** DESCRIPTION OF THE TASK **
Every line below between the line holding "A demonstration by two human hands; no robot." and the line holding "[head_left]", inclusive, should be repeated exactly, and all other lines omitted.
***
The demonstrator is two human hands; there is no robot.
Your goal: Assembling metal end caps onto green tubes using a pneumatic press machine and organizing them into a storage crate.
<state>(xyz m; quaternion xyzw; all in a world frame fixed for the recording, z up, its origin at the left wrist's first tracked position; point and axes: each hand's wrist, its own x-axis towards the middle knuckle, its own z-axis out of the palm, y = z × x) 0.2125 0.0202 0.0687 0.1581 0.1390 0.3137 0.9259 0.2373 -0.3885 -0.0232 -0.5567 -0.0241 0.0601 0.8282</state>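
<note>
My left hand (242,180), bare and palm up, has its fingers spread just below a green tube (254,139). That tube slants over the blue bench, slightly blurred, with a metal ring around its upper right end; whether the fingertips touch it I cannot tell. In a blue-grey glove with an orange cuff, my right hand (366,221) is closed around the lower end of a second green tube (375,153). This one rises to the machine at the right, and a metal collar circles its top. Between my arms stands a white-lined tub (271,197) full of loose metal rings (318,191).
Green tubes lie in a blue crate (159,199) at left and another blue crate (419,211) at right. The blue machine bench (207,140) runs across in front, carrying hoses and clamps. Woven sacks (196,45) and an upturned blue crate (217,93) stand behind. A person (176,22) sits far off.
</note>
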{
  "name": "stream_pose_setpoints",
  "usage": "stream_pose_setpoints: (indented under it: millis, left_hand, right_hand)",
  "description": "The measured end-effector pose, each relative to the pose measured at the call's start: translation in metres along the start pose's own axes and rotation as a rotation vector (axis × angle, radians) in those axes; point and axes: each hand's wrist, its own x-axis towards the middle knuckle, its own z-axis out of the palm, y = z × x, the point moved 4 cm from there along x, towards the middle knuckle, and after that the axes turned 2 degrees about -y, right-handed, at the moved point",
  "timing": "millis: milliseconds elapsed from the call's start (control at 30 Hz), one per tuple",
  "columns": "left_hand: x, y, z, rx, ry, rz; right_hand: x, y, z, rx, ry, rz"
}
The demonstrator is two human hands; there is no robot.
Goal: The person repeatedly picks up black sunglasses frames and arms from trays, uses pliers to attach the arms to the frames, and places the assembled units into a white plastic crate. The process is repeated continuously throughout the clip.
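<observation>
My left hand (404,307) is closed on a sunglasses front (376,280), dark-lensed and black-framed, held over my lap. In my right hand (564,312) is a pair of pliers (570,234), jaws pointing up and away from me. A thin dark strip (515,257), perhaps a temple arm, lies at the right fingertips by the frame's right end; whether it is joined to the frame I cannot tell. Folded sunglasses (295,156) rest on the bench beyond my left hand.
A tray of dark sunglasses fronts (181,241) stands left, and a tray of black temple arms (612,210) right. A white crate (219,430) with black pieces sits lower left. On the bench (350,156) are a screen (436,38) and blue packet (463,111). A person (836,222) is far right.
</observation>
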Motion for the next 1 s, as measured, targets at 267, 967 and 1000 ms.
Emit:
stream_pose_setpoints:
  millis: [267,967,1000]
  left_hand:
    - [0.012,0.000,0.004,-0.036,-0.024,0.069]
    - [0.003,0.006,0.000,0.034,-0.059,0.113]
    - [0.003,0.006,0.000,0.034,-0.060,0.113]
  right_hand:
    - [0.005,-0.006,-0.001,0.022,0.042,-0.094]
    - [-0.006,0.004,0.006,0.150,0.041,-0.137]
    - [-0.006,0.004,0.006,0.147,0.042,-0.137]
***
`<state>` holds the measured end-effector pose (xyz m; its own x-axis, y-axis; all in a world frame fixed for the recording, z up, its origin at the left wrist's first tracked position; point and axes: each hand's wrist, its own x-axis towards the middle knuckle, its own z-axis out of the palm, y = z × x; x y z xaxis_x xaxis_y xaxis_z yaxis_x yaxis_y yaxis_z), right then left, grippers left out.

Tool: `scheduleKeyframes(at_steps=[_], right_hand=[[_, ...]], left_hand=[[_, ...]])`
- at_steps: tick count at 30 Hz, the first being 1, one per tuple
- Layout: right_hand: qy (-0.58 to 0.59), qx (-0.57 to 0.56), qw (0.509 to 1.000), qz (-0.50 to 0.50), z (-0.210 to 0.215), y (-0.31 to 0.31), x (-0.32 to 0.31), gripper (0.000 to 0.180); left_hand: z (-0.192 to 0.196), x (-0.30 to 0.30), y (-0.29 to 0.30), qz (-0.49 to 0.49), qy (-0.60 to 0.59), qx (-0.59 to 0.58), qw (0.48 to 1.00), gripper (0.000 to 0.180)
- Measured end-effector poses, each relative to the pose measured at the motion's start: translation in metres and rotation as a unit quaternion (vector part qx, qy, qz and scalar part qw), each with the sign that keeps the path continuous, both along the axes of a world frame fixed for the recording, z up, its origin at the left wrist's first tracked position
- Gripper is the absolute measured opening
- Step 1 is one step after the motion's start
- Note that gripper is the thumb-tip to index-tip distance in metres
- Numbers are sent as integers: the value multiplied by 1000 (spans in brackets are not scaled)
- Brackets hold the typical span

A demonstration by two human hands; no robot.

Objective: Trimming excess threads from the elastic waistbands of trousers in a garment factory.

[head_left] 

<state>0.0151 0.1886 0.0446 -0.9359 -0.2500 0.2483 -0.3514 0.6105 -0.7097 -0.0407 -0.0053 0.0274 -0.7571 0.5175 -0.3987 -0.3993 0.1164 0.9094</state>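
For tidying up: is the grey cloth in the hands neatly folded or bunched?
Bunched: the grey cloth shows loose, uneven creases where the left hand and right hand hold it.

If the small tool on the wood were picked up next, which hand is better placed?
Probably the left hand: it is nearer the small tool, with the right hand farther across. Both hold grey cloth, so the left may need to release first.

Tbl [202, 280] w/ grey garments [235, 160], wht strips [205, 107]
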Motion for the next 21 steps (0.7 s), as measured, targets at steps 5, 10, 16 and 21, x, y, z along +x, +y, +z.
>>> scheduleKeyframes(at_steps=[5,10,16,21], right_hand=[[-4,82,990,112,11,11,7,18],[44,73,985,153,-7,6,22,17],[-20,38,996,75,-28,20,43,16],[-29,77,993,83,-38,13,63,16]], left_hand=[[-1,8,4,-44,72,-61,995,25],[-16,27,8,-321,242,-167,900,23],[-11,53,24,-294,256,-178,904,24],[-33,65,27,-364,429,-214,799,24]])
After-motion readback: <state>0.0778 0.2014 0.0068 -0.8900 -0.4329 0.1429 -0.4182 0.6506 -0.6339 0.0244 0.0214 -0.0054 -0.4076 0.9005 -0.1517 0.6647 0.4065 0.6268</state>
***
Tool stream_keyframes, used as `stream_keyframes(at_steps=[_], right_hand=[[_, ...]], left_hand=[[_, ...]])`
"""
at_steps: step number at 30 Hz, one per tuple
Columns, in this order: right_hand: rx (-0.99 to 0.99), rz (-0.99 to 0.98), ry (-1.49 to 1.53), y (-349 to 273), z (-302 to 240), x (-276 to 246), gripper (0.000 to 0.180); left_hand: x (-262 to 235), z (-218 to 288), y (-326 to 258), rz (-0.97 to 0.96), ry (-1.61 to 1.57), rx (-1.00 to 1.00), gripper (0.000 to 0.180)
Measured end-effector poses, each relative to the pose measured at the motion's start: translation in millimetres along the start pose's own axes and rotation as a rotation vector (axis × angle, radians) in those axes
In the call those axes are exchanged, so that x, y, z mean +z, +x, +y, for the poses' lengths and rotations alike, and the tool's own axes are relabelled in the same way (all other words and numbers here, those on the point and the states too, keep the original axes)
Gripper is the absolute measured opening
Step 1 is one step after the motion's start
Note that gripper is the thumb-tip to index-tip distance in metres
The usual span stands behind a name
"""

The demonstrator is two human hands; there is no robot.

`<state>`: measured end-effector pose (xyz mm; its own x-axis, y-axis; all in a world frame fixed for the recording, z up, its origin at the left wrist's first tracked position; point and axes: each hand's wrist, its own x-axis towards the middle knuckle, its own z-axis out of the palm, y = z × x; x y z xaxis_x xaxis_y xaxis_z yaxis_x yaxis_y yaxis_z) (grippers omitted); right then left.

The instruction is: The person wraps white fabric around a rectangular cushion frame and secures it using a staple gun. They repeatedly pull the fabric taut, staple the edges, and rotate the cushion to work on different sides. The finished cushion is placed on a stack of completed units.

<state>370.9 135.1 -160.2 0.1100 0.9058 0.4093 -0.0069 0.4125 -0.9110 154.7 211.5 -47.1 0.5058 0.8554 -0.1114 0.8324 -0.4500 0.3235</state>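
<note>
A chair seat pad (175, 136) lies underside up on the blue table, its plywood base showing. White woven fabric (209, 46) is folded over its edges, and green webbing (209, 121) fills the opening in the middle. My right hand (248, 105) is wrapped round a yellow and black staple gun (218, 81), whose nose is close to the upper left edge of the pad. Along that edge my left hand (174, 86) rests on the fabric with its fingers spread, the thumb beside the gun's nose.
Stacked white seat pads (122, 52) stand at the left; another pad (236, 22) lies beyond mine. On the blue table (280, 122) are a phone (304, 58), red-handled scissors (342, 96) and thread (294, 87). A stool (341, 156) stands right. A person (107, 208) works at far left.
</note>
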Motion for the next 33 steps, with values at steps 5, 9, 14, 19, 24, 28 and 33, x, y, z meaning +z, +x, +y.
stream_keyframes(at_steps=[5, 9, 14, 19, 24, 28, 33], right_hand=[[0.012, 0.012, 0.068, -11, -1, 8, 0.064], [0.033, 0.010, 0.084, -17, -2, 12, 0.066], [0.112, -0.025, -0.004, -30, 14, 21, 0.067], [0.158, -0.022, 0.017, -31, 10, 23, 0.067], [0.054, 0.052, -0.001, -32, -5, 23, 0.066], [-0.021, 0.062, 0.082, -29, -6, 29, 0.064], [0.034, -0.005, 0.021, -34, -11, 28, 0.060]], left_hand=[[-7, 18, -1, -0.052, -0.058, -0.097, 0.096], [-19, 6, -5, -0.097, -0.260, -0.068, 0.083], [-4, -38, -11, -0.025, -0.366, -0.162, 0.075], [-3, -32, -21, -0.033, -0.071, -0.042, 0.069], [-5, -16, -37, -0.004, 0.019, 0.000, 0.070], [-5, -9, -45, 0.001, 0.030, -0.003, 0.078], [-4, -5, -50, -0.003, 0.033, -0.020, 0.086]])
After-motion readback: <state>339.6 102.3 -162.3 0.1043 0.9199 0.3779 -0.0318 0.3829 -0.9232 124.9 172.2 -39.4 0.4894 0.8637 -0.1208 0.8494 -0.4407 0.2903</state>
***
** EXPECTED ANSWER **
A demonstration by two human hands; no robot.

Objective: Trimming excess threads from the elastic waistbands of trousers in a garment factory.

[head_left] 

That's the full output for the exercise.